Un petit voyage à Paris, et l’obligation de servir est terminée. Les binationaux franco-suisses peuvent facilement contourner le service militaire obligatoire en Suisse. Au lieu de passer 18 semaines à l’école de recrues, il leur suffit de participer à une journée d’orientation militaire en France. Et l’affaire est réglée.
Chaque année, plus de 700 binationaux profiteraient de cette faille. Ils n’ont pas non plus à payer la taxe d’exemption de l’obligation de servir. Cette possibilité découle d’un accord militaire conclu en 1997 entre Berne et Paris.
Mais cette pratique pourrait bientôt être remise en question. Sur mandat du Parlement, le Conseil fédéral veut renégocier les règles avec la France.
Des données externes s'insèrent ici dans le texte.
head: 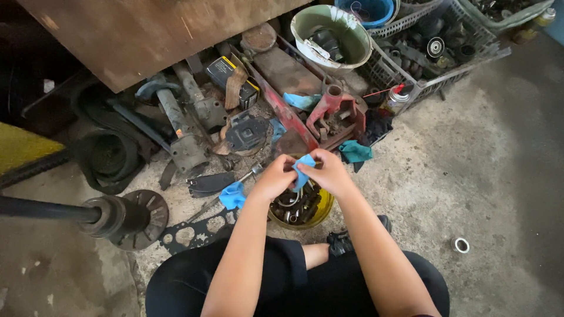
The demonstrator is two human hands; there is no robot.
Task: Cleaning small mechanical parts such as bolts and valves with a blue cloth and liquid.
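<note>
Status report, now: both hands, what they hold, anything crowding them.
Left hand and right hand both pinch a small blue cloth. Held above the yellow bowl of metal parts. Red jack and scrap close ahead, not touching.

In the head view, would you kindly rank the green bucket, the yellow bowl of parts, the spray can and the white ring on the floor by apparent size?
1. Green bucket, largest, though it lies farther from the camera.
2. Yellow bowl, partly hidden by the hands.
3. Spray can.
4. White ring, smallest.
</note>
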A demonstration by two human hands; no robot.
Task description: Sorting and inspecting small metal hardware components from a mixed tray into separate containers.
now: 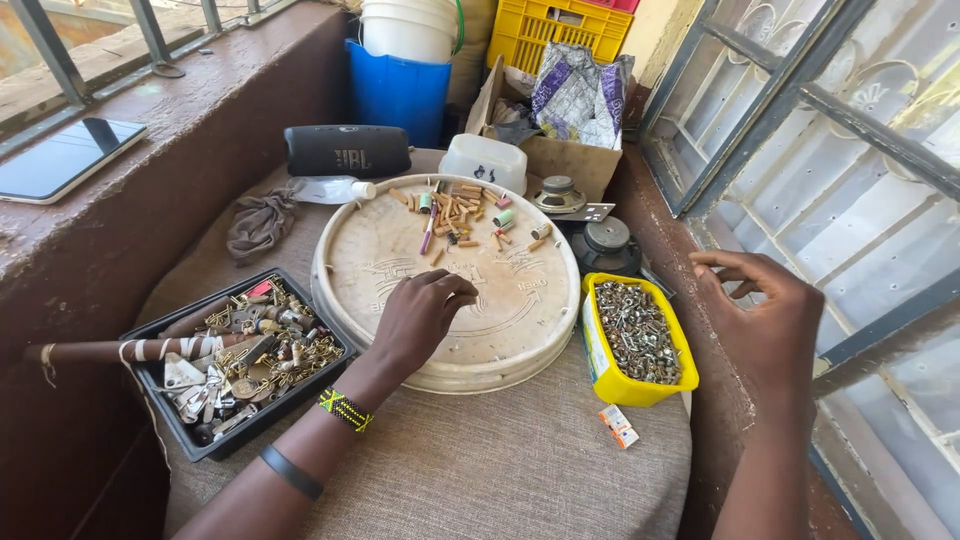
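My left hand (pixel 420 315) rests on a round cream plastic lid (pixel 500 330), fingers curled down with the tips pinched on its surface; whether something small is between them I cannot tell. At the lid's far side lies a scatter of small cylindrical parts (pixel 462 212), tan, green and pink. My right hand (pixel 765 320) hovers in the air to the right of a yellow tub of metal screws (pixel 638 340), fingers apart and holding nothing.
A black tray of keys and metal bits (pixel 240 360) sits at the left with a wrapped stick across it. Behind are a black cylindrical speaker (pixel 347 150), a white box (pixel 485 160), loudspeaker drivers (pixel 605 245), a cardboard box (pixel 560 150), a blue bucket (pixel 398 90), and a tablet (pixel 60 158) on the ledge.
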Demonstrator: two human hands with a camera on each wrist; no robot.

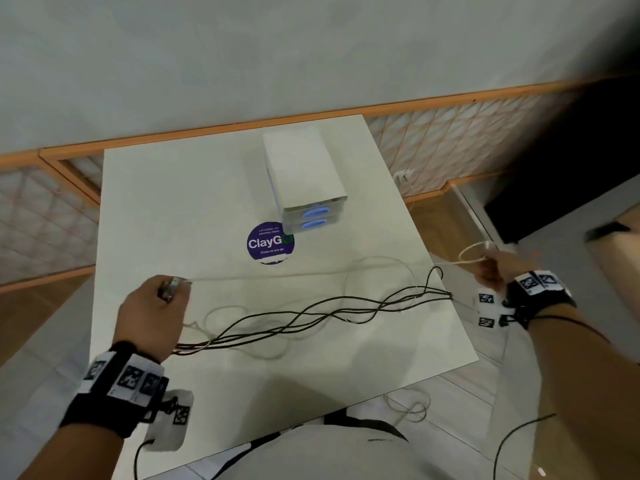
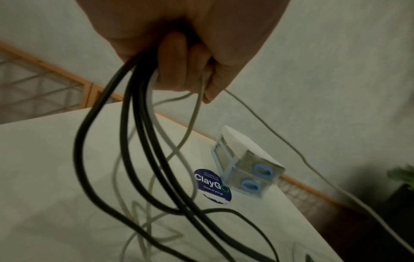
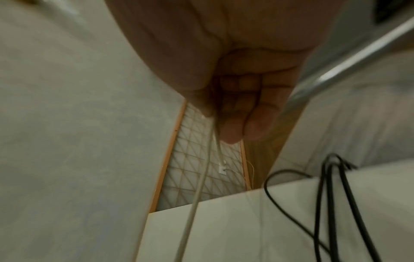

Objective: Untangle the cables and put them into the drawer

A l’avenir, un service effectué à l’étranger ne devrait être reconnu que si les «prestations fournies sont équivalentes» et si elles ont été accomplies avant l’arrivée en Suisse ou avant la naturalisation. Dans le cas contraire, les binationaux concernés ne seraient plus exemptés du service militaire ni de la taxe d’exemption.
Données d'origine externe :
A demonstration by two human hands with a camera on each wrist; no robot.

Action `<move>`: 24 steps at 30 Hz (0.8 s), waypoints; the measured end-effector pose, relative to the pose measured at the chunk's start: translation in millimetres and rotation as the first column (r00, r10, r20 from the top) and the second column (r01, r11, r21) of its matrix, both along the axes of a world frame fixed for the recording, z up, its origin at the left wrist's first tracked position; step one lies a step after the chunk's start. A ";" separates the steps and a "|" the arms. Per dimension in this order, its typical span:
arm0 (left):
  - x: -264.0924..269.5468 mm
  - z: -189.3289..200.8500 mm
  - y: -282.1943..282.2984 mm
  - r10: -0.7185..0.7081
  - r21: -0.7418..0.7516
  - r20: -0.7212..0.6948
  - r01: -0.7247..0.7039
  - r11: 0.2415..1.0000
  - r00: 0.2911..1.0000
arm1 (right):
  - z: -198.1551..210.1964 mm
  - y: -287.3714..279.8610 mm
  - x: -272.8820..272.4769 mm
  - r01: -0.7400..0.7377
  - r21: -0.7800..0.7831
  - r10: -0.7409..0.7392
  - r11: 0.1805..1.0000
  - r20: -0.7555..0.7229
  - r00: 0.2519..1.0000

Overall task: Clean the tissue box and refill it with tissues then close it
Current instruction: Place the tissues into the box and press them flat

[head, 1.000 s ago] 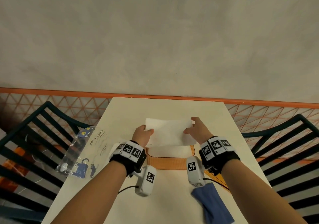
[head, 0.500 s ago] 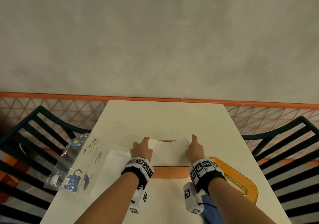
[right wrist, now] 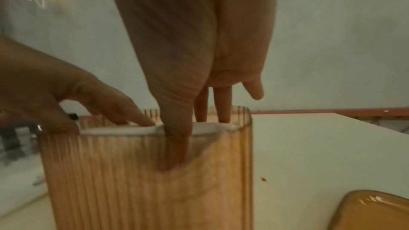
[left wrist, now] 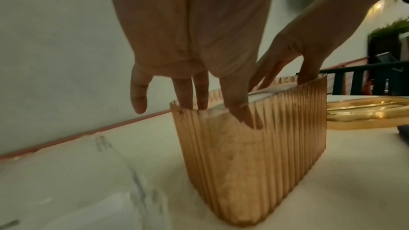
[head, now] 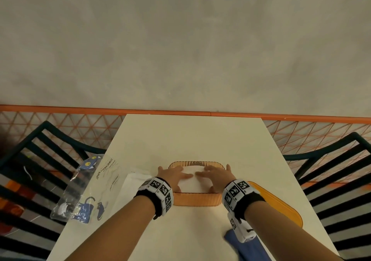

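Note:
The orange ribbed tissue box stands open at the middle of the table, with a white tissue stack inside it. My left hand and right hand lie flat on the stack, fingers straight and pointing inward, almost meeting. In the left wrist view the left hand's fingertips dip past the rim of the box. The right wrist view has the right thumb down inside the near wall of the box, beside the tissues. The orange lid lies right of the box.
A clear plastic tissue wrapper with blue print lies at the left table edge, with more white tissue beside it. A blue cloth sits near my right forearm. Dark slatted chairs flank the table; a wall stands behind.
Both hands held the tissue stack above the box, then lowered it in. Now the hands have let go of its ends and press flat on top.

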State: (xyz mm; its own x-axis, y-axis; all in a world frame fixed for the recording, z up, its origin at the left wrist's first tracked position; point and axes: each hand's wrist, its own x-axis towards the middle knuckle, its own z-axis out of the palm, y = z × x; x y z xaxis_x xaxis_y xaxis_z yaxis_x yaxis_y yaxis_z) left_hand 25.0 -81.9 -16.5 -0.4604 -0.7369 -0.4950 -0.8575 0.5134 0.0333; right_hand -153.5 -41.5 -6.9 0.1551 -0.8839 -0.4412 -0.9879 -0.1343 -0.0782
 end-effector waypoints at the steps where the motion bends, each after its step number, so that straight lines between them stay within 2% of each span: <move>1: 1.2 -2.3 0.5 0.009 0.007 0.002 -0.009 1.000 1.000 | -1.5 -0.3 -0.8 0.000 0.033 0.000 0.999 -0.007 1.000; 7: -2.7 -15.3 0.5 0.028 -0.020 -0.002 -0.028 0.999 1.000 | -0.9 0.8 4.1 0.033 0.102 -0.031 0.994 -0.023 0.999; 12: -2.8 -17.0 -3.9 0.051 0.007 -0.023 -0.051 0.999 0.998 | -0.7 -3.0 7.7 0.179 0.164 -0.189 0.970 0.044 0.981; 17: -0.2 -11.5 3.6 0.063 0.009 -0.058 -0.062 0.998 0.996 | -4.2 -1.6 2.1 0.128 0.138 -0.133 0.982 0.031 0.991; 18: 2.1 -8.7 7.6 0.072 -0.008 -0.097 -0.073 0.997 0.993 | -4.1 -0.6 -0.1 0.107 0.123 -0.112 0.987 0.029 0.993; 20: 13.4 -0.3 18.9 0.091 -0.096 -0.282 -0.122 0.988 0.955 | -2.8 0.8 -3.1 0.066 0.084 -0.068 0.994 0.027 0.997; 22: 34.2 7.1 30.2 0.099 -0.223 -0.529 -0.250 0.942 0.843 | -0.8 2.6 -4.8 0.039 0.017 -0.040 0.999 0.044 0.998; 24: 62.2 11.0 35.6 0.129 -0.284 -0.690 -0.431 0.857 0.712 | 1.4 6.4 -6.3 0.024 -0.125 -0.016 0.992 0.069 0.998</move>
State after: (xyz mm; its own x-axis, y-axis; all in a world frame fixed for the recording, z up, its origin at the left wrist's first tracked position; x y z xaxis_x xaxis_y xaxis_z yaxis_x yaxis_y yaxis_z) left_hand 87.2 -46.3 -5.4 -0.2850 -0.9380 0.1974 -0.8135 0.3456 0.4676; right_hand -159.8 -35.1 -5.6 0.1626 -0.9349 -0.3156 -0.9834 -0.1276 -0.1287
Un durcissement disproportionné
Le Conseil fédéral ne veut toutefois pas aller plus loin. Il rejette une intervention de la Commission de la politique de sécurité du Conseil national (CPS), qui souhaite durcir les règles pour l’ensemble des binationaux. Selon la CPS, toute personne qui possède le passeport suisse et vit dans le pays devrait être soumise aux mêmes obligations que les autres citoyens suisses. La Chambre des cantons se penchera sur le dossier jeudi.
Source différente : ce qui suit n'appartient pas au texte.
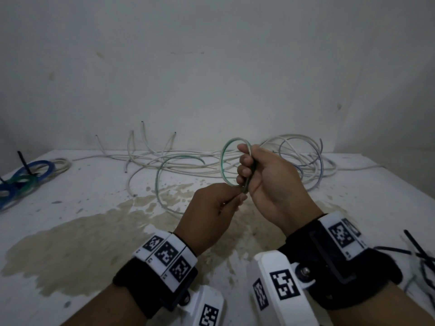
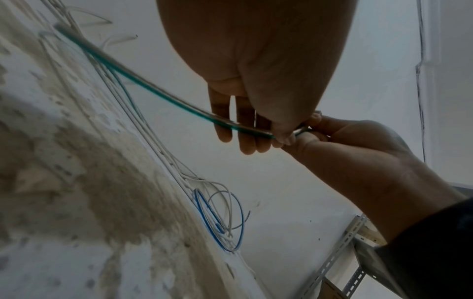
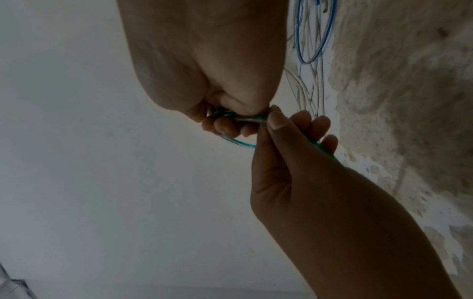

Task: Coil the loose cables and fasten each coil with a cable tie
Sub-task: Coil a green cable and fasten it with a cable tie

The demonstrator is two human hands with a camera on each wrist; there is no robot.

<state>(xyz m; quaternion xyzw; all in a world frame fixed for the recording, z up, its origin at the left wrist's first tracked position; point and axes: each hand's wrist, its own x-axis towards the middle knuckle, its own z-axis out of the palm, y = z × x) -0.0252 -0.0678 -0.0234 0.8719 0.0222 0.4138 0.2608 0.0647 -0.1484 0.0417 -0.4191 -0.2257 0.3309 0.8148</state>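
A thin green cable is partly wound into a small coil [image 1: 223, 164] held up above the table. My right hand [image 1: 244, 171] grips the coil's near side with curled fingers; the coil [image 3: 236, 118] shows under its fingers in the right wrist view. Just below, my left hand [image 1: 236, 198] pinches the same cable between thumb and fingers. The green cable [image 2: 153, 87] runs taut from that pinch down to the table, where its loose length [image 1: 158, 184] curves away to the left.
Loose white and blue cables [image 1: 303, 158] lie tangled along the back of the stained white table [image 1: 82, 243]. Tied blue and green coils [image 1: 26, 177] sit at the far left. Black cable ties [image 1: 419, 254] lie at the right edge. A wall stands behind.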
Aux yeux du Conseil fédéral, un durcissement généralisé vis-à-vis d’autres pays serait disproportionné. La Suisse a jusqu’ici conclu des accords avec sept Etats sur la reconnaissance mutuelle des obligations militaires accomplies par les binationaux. Ces accords visent à garantir une sécurité juridique aux personnes concernées.
Un impact limité
Le Conseil fédéral estime aussi qu’une renégociation de tous ces accords pourrait provoquer davantage de problèmes qu’elle n’en résoudrait. Une telle démarche pourrait être mal perçue par les Etats concernés et nuire à l’image de la Suisse comme partenaire fiable en matière de sécurité, avertit le gouvernement.
En dehors de la France, le nombre d’exemptions accordées chaque année reste trop faible pour peser réellement sur les effectifs de l’armée. Elles concernent 85 binationaux en Allemagne, 31 en Italie, 13 en Autriche et seulement 14 dans les autres pays. Pour le Conseil fédéral, une renégociation générale ne se justifierait donc pas.